Look in the material below for the line holding "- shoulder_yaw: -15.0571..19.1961". Set it down exactly, with each later line up to and including the line holding "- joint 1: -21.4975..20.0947".

*Source material*:
---+---

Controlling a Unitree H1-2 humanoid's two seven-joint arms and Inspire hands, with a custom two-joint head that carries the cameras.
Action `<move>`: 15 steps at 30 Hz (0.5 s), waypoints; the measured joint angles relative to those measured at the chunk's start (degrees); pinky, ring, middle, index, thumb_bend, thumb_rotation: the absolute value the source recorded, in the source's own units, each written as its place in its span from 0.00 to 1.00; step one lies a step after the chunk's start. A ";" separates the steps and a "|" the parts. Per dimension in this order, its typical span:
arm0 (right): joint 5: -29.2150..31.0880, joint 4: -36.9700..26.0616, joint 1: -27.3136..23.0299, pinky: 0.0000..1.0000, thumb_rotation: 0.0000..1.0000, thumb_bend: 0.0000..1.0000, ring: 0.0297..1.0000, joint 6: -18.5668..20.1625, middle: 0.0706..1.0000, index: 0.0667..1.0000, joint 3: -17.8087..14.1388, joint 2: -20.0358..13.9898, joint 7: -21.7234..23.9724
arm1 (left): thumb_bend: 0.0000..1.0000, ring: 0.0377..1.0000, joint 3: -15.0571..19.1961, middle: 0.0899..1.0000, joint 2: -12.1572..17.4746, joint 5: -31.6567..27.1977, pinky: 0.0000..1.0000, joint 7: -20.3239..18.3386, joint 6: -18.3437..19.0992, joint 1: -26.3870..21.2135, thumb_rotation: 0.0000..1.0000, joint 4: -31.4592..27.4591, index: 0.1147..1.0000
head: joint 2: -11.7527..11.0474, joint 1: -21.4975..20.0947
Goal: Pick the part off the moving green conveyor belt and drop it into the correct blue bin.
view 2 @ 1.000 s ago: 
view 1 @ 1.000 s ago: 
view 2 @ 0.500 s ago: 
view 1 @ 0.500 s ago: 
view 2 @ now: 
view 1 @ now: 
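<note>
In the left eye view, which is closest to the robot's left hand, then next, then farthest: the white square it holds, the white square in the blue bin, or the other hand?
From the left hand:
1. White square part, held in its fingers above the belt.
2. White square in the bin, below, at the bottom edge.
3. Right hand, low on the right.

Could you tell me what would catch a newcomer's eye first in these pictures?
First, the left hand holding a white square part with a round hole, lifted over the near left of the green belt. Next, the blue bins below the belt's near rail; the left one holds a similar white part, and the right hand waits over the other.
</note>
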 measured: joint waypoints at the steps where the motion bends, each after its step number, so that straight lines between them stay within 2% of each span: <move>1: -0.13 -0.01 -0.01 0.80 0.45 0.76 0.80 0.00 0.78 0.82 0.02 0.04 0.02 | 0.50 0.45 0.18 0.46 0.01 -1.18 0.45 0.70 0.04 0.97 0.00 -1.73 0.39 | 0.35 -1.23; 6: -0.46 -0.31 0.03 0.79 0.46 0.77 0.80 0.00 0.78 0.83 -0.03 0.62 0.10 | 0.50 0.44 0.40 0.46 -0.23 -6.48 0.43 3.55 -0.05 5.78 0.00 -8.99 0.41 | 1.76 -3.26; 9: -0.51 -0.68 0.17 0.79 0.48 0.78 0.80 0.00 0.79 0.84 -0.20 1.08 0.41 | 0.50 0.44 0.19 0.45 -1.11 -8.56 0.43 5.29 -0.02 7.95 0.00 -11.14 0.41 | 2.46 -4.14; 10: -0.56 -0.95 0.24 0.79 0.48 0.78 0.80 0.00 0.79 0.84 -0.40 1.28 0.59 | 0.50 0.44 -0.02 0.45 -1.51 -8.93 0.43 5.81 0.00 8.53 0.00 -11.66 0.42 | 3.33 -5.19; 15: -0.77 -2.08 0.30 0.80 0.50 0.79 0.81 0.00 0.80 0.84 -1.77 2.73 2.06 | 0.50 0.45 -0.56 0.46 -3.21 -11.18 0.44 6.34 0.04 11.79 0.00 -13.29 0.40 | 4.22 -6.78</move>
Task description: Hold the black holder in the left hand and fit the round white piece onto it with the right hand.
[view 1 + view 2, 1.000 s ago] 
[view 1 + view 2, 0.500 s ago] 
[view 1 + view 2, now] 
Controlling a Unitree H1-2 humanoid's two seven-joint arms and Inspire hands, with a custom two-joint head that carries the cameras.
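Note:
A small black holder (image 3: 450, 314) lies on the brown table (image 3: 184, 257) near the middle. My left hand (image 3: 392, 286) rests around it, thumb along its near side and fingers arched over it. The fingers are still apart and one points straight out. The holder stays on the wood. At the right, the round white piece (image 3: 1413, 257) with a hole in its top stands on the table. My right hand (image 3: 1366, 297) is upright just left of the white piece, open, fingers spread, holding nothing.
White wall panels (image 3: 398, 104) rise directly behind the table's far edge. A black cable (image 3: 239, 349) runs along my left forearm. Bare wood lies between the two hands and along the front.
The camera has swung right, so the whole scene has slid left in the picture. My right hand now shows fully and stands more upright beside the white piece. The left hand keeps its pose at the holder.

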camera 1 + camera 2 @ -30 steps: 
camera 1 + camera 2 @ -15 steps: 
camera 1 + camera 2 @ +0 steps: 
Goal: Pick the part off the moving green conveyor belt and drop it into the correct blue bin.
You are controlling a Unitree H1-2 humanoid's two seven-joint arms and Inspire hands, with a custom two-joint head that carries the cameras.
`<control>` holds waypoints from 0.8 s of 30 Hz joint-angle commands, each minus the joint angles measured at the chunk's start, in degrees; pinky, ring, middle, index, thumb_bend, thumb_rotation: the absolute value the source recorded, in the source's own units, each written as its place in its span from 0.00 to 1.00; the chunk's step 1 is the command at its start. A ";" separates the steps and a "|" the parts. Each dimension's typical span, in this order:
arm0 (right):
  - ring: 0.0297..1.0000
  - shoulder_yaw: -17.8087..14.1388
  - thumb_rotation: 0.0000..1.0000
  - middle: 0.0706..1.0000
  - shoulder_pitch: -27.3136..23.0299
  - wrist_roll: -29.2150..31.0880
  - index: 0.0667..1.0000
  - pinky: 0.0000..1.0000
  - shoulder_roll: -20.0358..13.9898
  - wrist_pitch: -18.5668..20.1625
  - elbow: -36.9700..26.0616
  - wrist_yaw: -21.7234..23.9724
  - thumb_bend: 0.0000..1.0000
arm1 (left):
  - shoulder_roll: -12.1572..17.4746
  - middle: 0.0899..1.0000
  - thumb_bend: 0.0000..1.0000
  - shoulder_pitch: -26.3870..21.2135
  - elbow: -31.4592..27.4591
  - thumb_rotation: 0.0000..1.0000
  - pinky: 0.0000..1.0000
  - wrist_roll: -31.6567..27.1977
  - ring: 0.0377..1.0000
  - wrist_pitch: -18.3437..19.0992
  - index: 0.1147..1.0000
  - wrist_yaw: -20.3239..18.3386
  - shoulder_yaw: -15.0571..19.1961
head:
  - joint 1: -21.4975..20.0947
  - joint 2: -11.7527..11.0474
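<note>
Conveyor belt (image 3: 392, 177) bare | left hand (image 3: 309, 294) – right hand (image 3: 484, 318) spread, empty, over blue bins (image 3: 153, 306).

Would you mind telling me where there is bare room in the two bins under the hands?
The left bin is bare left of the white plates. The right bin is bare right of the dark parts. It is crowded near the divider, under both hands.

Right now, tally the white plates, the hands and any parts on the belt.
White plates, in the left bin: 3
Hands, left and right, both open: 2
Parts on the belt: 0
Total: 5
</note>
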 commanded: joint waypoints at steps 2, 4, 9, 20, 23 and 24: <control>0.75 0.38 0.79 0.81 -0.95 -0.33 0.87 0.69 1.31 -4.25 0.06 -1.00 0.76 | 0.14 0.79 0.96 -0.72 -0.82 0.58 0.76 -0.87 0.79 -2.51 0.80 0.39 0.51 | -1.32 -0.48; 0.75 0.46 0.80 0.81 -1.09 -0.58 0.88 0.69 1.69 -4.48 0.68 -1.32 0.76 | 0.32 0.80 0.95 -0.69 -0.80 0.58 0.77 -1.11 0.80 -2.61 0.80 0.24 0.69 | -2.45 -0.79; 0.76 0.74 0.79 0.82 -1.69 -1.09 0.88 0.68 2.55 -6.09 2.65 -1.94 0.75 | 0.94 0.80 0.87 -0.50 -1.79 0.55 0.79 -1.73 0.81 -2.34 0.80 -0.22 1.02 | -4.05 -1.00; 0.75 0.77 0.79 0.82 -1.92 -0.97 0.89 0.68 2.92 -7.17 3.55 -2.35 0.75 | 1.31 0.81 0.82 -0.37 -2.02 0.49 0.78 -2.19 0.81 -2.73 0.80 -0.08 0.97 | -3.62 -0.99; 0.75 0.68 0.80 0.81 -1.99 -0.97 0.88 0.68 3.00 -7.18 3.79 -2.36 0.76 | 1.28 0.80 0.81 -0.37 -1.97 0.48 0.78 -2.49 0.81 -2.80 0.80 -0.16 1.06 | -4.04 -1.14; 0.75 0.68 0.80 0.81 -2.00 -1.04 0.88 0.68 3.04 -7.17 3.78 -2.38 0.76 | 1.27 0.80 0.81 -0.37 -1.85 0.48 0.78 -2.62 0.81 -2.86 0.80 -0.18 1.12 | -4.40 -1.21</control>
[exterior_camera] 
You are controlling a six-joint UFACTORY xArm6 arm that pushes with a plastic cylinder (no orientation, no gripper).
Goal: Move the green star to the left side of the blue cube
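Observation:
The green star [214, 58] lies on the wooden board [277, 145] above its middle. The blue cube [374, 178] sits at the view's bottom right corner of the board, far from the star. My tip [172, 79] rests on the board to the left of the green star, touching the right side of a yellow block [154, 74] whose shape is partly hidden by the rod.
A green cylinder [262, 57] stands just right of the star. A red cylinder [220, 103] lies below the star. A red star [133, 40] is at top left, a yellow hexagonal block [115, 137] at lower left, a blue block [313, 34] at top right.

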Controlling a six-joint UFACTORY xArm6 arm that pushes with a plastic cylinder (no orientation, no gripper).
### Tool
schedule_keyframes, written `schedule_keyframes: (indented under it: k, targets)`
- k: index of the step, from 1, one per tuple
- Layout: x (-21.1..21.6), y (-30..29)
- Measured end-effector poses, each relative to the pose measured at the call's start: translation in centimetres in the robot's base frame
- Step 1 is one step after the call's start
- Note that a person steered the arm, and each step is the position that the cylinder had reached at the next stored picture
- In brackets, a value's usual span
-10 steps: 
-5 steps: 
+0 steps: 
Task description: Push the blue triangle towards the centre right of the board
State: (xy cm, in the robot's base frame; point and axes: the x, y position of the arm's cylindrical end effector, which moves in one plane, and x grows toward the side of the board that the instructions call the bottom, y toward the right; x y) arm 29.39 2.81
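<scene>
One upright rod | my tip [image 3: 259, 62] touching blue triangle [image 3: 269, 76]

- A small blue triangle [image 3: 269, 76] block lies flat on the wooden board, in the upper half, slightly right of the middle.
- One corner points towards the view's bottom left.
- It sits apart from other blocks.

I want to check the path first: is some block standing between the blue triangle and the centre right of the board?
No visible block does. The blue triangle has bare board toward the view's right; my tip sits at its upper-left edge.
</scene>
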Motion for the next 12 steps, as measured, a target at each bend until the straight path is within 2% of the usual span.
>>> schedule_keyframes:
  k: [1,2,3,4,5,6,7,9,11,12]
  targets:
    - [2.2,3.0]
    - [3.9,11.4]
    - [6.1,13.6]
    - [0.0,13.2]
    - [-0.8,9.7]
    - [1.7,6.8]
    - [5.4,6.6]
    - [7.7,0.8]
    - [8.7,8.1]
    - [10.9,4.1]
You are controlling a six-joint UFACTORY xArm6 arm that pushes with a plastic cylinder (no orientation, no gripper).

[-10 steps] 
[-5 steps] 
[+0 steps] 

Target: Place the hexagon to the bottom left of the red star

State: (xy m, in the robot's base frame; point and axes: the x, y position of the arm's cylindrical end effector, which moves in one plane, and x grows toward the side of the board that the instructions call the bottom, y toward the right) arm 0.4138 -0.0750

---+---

*Response to the exercise*:
  - shoulder_yaw: -15.0571..19.1961
head:
  - joint 1: -21.4975..20.0947

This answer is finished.